Compress management layers, integrate decision-making


October 29, 1990|By Tom Peters | Tom Peters,TPG Communications

During a recent seminar, an executive asked what share of business problems comes "from [organization] structure, from human resource practices and from top management decision-making"?

My answer startled him: structure, 50 percent; systems (my addition), 35 percent; people (that face I see in the shaving mirror each morning is a "person," not a "human resource"), 15 percent; top management decision-making, zero.

Our chiefs are hardly flawless decision-makers. And the notion that "people are everything" is incontestable.

I nonetheless contend that top managers make lousy decisions and people fail to shine largely because burdensome structures and misaligned systems get in the way.

Consider Union Pacific Railroad, whose recent revival may be America's top, unsung corporate success story.

When Chairman Mike Walsh arrived at UPRR from Cummins Engine in 1986, he not only looked at market potential (discovering that trucks had captured all recent gains in ground transportation revenue), but also staged 100

meetings around the country with all stripes of UPRR workers.

Mr. Walsh concluded that the railroad's opportunity was boundless if it could respond to emerging customer needs for timely delivery; he also became convinced that "we couldn't get from there to here with our current structure."

Forget experiments: Mr. Walsh instead decided to "push the needle all the way over . . . to do everything, on an across-the-board basis."

In 120 days, the massive operations bureaucracy was reduced to rubble.

Eight layers of management between the executive vice president for operations and the local yardmaster were cut to three. Staff positions were vaporized by the hundreds. Daily operations were handed over to 30 "Top Guns" (superintendents), commanding units compact enough for the boss to know all employees and customers. Similar bombs burst in sales, marketing and finance.

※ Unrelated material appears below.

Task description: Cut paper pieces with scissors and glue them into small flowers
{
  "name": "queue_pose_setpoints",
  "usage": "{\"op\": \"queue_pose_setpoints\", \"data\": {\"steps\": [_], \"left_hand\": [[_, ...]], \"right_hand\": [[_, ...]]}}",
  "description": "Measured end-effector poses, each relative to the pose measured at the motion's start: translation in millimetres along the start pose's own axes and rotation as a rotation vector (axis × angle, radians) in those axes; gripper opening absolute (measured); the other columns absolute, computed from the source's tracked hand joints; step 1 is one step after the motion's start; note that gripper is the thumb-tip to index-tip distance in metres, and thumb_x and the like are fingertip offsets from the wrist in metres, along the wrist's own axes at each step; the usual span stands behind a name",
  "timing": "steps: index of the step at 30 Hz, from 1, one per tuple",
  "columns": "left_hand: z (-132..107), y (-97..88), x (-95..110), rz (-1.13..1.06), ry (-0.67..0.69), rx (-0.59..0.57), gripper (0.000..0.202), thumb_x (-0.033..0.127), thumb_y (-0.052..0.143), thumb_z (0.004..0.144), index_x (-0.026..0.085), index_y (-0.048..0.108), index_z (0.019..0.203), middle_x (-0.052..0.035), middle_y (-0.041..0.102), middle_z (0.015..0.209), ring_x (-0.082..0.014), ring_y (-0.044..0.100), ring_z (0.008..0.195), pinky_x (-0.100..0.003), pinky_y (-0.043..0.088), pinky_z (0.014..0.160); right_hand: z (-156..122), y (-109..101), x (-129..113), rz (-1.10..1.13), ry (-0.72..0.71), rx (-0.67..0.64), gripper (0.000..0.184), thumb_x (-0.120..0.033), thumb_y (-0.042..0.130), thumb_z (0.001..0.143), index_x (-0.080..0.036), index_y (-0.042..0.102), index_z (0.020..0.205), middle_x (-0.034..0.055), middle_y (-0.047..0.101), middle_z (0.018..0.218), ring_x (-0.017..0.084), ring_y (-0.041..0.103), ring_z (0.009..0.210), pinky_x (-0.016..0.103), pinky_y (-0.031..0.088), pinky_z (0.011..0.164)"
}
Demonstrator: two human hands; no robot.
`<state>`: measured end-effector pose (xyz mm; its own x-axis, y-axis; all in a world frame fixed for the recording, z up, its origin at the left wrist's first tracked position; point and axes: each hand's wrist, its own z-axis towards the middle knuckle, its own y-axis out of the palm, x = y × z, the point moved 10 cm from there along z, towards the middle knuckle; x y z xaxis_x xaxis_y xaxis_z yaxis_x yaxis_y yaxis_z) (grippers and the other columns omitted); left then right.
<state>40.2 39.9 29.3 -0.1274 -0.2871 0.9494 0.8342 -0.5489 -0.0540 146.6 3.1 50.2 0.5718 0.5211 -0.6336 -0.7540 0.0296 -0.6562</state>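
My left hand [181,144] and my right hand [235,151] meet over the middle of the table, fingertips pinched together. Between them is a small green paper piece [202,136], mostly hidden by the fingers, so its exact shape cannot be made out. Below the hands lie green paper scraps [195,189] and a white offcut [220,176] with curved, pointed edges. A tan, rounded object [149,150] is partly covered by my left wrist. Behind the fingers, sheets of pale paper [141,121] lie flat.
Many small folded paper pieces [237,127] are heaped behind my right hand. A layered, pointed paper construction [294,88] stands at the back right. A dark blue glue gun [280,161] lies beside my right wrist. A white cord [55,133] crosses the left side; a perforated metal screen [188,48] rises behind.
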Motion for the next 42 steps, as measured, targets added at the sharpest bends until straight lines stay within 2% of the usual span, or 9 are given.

Today, with doubled productivity and profits to show for his trouble, Mr. Walsh insists that only an "all at once" approach works. While acknowledging the risk of putting everything up for grabs, he argues that organizations are "capable of taking on more than their leaders give them credit for."

Changing the structure was just a prelude. Revised decision-support systems were essential to aid newly empowered field employees and integrate decision-making between functions at the lowest levels.

First, Mr. Walsh created a "supply/demand team" to coordinate marketing/sales and operations activities several levels down.

Fully exploiting UPRR's matchless, computerized Transportation Control System was another key step. UPRR people, in fact, are now at work on some 106 cross-functional processes, aiming to manage the company in a much snappier fashion.

But mostly the attack targeted old, stupid procedures. Mr. Walsh shakes his head when he recalls discovering a fellow running a $22 million operation who "couldn't spend more than $2,000 without the written approval of Omaha [headquarters]. And it took eight weeks for that!"

Then there's the likes of Track Inspector Dean Walker, who de

scribes the old approach to dealing with bad track at a customer site: "[I'd] tell the yardmaster, and the discussion would meander up the operations hierarchy [seven levels] to the general manager, who would tell the assistant vice president of sales, and the communication would trickle down the sales organization."

Today, Mr. Walker simply goes straight to the customer, who almost always fixes the problem on the spot; if not, Mr. Walker informs his Top Gun who routinely supports his man-on-the-scene.

In "Re-engineering Work: Don't Automate, Obliterate" (Harvard Business Review, July-August 1990), consultant Michael Hammer extols such dramatic rewiring.

Merely "speeding up [today's] processes cannot address the fundamental . . . deficiencies," he writes; systems previously geared "toward efficiency and control" must now support "innovation and speed, service and quality." Mr. Hammer echoes Mr. Walsh, insisting that systems "re-engineering cannot be . . . accomplished in small and cautious steps. It's an all-or-nothing proposition." Mr. Hammer's examples of wholesale systems realignment, from Ford to Mutual Benefit Life, mimic the UPRR experience.

There's more, of course, to the railroad's saga.

People practices were thoroughly revised; and Mr. Walsh personally set a grueling pace in demonstrating the outfit's new commitment to its workers, despite thousands of layoffs.

At least as important, when it comes to that "decision-making" variable, Mr. Walsh instilled a sense of trust and openness -- and a bias for action (he labels it "give and go management") at the pinnacle of the once-paralyzed, suspicious organization.

Mike Walsh might not agree with my assigning a "zero" score to the role of top management decision-making in moving firms beyond their previously constipated ways. He'd also doubtless assign more than 15 points to the people dimension.

But in response to the seminar participant's question, I wanted to provoke thought: I do devoutly believe that big firms stand little chance for renewal unless they bite the structure and systems bullets -- all the way through, and fast.